All three reduce payload size, but they optimize for different constraints—speed, compression ratio, and compatibility.

One-view summary

ZSTD (Zstandard): Often the best balance for APIs when you care about low latency and predictable CPU. Strong ratio without being slow.
Brotli: Often wins on smallest bytes over the wire, especially for text-heavy responses (JSON, HTML-like content). Higher settings can cost more CPU.
GZIP: The “works everywhere” option. Widely supported and easy to operationalize, but typically slower and/or larger than modern alternatives at comparable CPU budgets.

Typical strengths (and what that means for APIs)

ZSTD speed: Great when your API is sensitive to tail latency or your servers are CPU-bound. It can compress fast enough that the overhead is often negligible compared to network time—especially for medium-to-large JSON responses.

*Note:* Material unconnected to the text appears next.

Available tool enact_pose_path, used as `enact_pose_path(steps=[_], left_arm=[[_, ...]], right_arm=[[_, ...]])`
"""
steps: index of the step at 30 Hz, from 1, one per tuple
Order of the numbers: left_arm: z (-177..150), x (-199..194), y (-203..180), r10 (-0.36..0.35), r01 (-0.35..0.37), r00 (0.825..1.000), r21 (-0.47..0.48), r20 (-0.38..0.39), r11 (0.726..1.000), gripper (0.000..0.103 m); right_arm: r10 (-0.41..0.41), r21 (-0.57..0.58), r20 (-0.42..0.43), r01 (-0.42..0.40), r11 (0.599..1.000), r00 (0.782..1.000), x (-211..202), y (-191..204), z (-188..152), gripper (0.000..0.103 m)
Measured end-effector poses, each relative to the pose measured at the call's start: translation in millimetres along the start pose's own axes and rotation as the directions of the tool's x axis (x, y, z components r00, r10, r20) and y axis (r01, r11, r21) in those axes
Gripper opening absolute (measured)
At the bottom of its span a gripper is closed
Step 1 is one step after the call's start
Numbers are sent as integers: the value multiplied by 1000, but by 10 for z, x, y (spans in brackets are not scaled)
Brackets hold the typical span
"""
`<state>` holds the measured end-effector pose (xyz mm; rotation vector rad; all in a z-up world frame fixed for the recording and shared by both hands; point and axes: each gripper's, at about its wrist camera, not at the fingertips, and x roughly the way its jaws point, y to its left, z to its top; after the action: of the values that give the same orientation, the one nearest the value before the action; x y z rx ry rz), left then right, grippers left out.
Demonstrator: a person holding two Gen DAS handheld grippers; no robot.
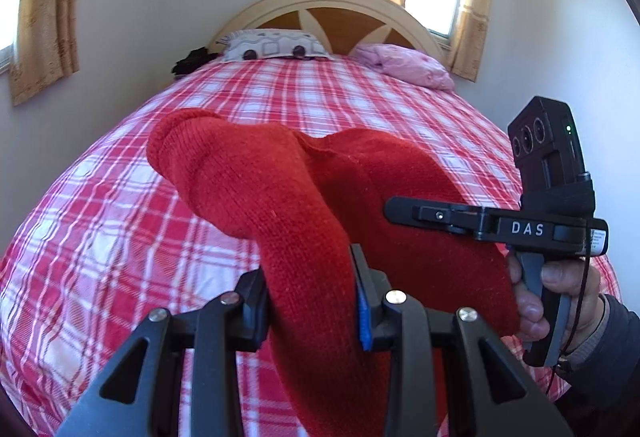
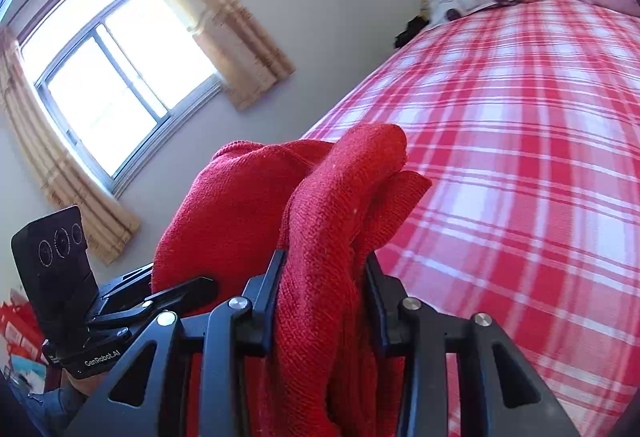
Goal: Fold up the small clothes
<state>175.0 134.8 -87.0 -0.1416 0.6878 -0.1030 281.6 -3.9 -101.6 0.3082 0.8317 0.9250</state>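
Bed (image 1: 120, 237): plaid cover, bare over most of its surface. At the head edge lie a patterned pillow (image 1: 276, 45), a pink pillow (image 1: 408, 67) and a dark item (image 1: 192, 61) at the left head corner; all well apart from the work.

Garment (image 1: 280, 189): red knit, held up above the foot end of the bed, not lying flat. It hangs bunched between the two tools.

Left gripper (image 1: 312, 297): jaws pinching a thick fold of the garment. Right gripper (image 2: 322, 297): jaws likewise pinching gathered knit, several layers between the pads.

Judgement: the step in hand appears to be lifting and spreading the piece before laying it down. To do it well, draw the two grips apart until the knit hangs even, then lower it flat onto the bare cover, keeping both pinches firm. The bunched layers may hide which edge each tool holds; this cannot be told from either view.

Obstructions: none on the near surface. The two tools sit close together and could foul each other.
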Motion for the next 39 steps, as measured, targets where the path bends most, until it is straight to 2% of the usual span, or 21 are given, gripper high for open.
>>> enact_pose_path(steps=[6, 17, 27, 39], left_arm=[[-118, -44, 315, 38, -38, 999, -51, -6, 998, 34], [-341, 105, 696, 44, -49, 998, -129, -43, 990, 34], [-463, 269, 899, 43, -58, 995, -163, -89, 985, 35], [-589, 335, 980, 32, -46, 996, -168, -85, 985, 35]], right_arm=[[35, -15, -47, -36, 999, 998, 423, 181, 61, 37], [29, -15, -126, -31, 999, 992, 967, 187, 22, 37], [32, 23, -164, -29, 999, 986, 1203, 8, -36, 37], [15, 33, -198, -9, 999, 980, 1340, -107, -48, 37]])
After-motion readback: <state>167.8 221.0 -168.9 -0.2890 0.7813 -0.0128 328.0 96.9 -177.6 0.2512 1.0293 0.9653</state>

Brotli compression ratio: Best when bandwidth is the primary constraint (mobile clients, expensive egress, CDN-heavy delivery) and responses are mostly text. Smaller payloads can be worth it even if compression takes longer.

GZIP compatibility: Best when you need maximum client support with minimal negotiation risk (older SDKs, embedded clients, legacy proxies). It’s a safe baseline even if it isn’t the top performer.

What “compression level” really changes

Compression “levels” are presets that trade CPU time for smaller output:

Lower levels: Faster compression, larger payloads. Good for real-time APIs.
Higher levels: Smaller payloads, slower compression (and sometimes more memory). Better for large, cacheable responses.

Decompression is usually much cheaper than compression for all three, but very high levels can still increase client CPU/battery—especially important for mobile.

Simple rule of thumb

Default choice: Use ZSTD for most JSON/REST/GraphQL APIs where latency matters.
Switch to Brotli: When you’re optimizing for minimum bytes (text-heavy responses, CDN delivery, slow networks) and you can afford extra CPU.
Stick with GZIP: When you need broad compatibility or your infrastructure/tooling doesn’t support newer encodings.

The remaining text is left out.